Я бы, наверное, могла зайти к ним “с черного хода”, попробовать найти через знакомых выходы на врачей, готовых ответить на мои вопросы инкогнито, без называния должностей и имен. Могла бы, но специально не стала. Мне показалось, что сложившаяся ситуация лучше всего отражает действительность и так наглядно демонстрирует ту самую разницу в подходах, что ничего больше и не надо. Вот есть немецкая система, четко ориентированная на человека (и в ней даже очень занятые доктора, занимающие высокие должности, оперативно откликаются на мою просьбу об интервью, потому что считают правильной идею “популяризировать эту тему в России”). А вот российская – закрытая от человека на десять замков.
И вот люди – несчастные женщины, упрямые женщины, смелые женщины и иногда их мужчины, которые эти замки стремятся сорвать.
Надеюсь, что рано или поздно нам это удастся.
Спасибо берлинской журналистке Елене Жерздевой за помощь в организации интервью немецких медиков; врачам клиники “Шарите” за открытость и за уделенное мне время; российским мамам, потерявшим детей, за силу духа и готовность рассказать свои истории в моей книге.
Врач УЗИ: Вольфганг Хенрих, доктор медицины, профессор (Берлин)
“У этого плода есть человеческие права”
Профессор Хенрих – доктор медицины, директор клиники акушерства “Шарите” и глава отделения ультразвуковой диагностики. На профессиональной “иерархической лестнице” он стоит точно никак не ниже, чем заместитель главврача больницы на Соколиной Горе по акушерско-гинекологической помощи. Он не говорит по-русски. Он живет в другой стране. Он очень занятой человек. Однако договориться с ним об интервью для моей книги в разы проще, чем с замом главврача московской больницы. Ему не нужно для этого указание никаких министерств – только его добрая воля.
– Допустим, вы проводите УЗИ беременной женщине, она лежит перед вами счастливая, с нетерпением ожидает новости: девочка или мальчик. А вы видите, что с плодом что-то не так, серьезно не так. Как вы ведете себя в этой ситуации?
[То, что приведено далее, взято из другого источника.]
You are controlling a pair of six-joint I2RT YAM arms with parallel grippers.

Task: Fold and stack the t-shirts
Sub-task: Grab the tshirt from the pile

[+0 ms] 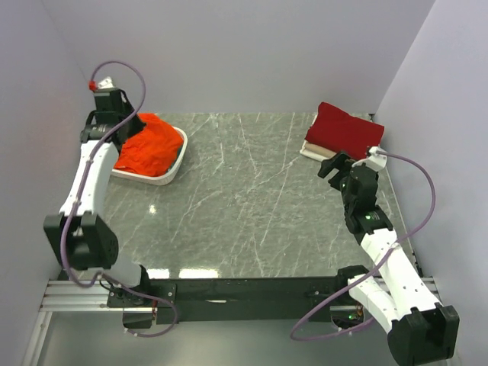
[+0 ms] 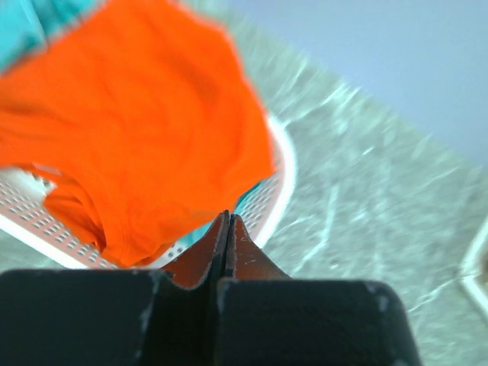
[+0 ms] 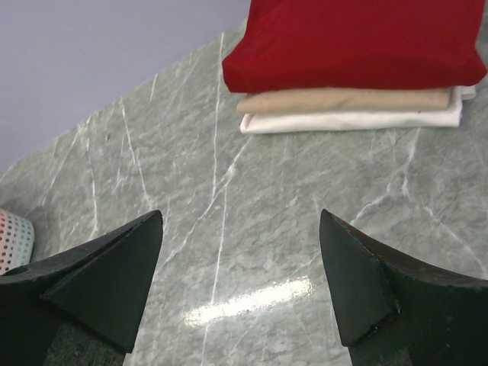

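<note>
A bright orange t-shirt [image 1: 149, 145] [image 2: 145, 122] lies heaped in the white lattice basket [image 1: 169, 174] [image 2: 278, 179] at the far left. A teal t-shirt [image 2: 23, 23] shows under it. My left gripper [image 1: 126, 128] [image 2: 227, 216] is over the basket, shut, its tips meeting the orange t-shirt's near edge. At the far right a folded dark red t-shirt [image 1: 345, 130] [image 3: 358, 42] tops a stack with a tan layer [image 3: 343, 99] and a cream-white t-shirt [image 3: 351, 120] beneath. My right gripper [image 1: 329, 165] [image 3: 240, 229] hovers open just short of that stack, with only bare table between its fingers.
The grey marble table [image 1: 252, 198] spreads between basket and stack. Lilac walls close in the back and both sides. The basket's corner [image 3: 11, 236] shows at the left edge of the right wrist view.
</note>
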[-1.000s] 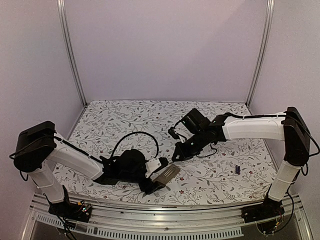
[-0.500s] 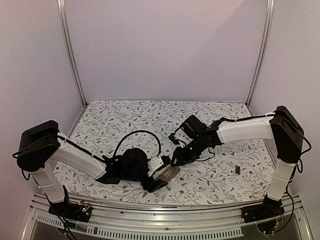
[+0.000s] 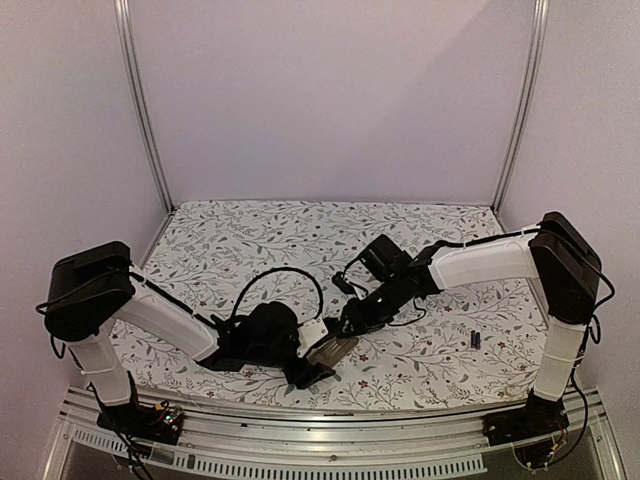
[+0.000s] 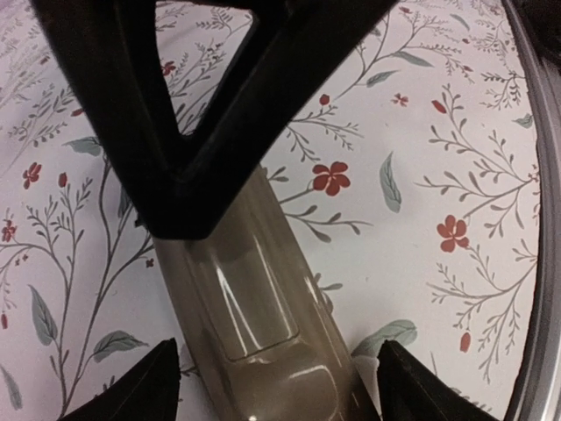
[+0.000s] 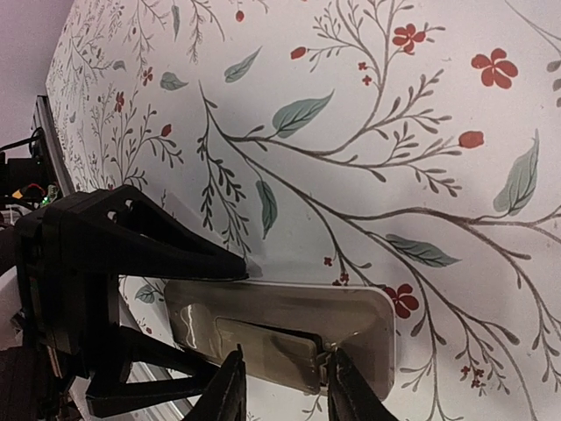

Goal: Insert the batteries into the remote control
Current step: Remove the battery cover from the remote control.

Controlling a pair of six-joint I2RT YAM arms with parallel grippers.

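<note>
The remote control [image 3: 338, 348] lies tan back up near the front middle of the table. My left gripper [image 3: 318, 356] is shut on its near end, a fingertip [image 4: 131, 390] on each long side of the remote control [image 4: 254, 333]. My right gripper [image 3: 352, 318] leans down on the far end. Its jaws [image 5: 285, 386] are slightly open, and the tips rest on the tan battery cover [image 5: 267, 346]. One fingertip [image 5: 346, 381] sits at the cover's end, and a dark gap shows along the cover's edge. The batteries [image 3: 476, 340] lie together on the cloth to the right, away from both grippers.
A floral cloth [image 3: 250, 235] covers the table. A black cable loop [image 3: 285, 272] arches behind the left wrist. Metal posts [image 3: 140, 100] and purple walls close in the back and sides. A metal rail [image 3: 330, 420] runs along the near edge.
My right arm has swung down and left onto the remote's far end, and its jaws have gone from shut to slightly parted. The left arm has edged right with the remote.
</note>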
– Когда я обнаруживаю какой-то дефект, для меня очень важно продолжить исследование, внимательно осмотреть плод с головы до пят. Если ты опытный врач, обычно ты видишь порок в первые 10–20 секунд осмотра. Но в этой ситуации тем более важно произвести полный осмотр, потому что есть риск упустить что-то важное. Например, когда находишь дефект в сердце, очень важно не зациклиться только на сердце, а осмотреть все тело, потому что, если помимо порока сердца у плода выявляются еще какие-то патологии развития, это сразу значительно повышает риск хромосомного нарушения. А если порок сердца изолированный, риск какого-то синдрома или патологического кариотипа – низкий. Если сразу сообщить женщине о своей находке, не будет шанса продолжить и закончить исследование, потому что мать будет очень взволнована, напугана, она будет задавать вопросы и отвлекать. И даже если ко мне присылают женщину уже с подозрением на какой-то порок развития плода, я делаю полное и доскональное исследование. Мне нужно быть сконцентрированным. Между доктором и пациентом должна быть эмпатия, и я всегда стараюсь войти в контакт с матерью, но все же очень важно не начинать в процессе исследования объяснять ей что-то про заболевание и его последствия, потому что тогда будет очень сложно сосредоточиться одновременно на исследовании и на пациентке и ее реакциях. Поэтому я всегда говорю ей: “Позвольте мне осмотреть ребенка с головы до пят. Когда я закончу, я расскажу вам все, что увидел и что я думаю о своих находках”.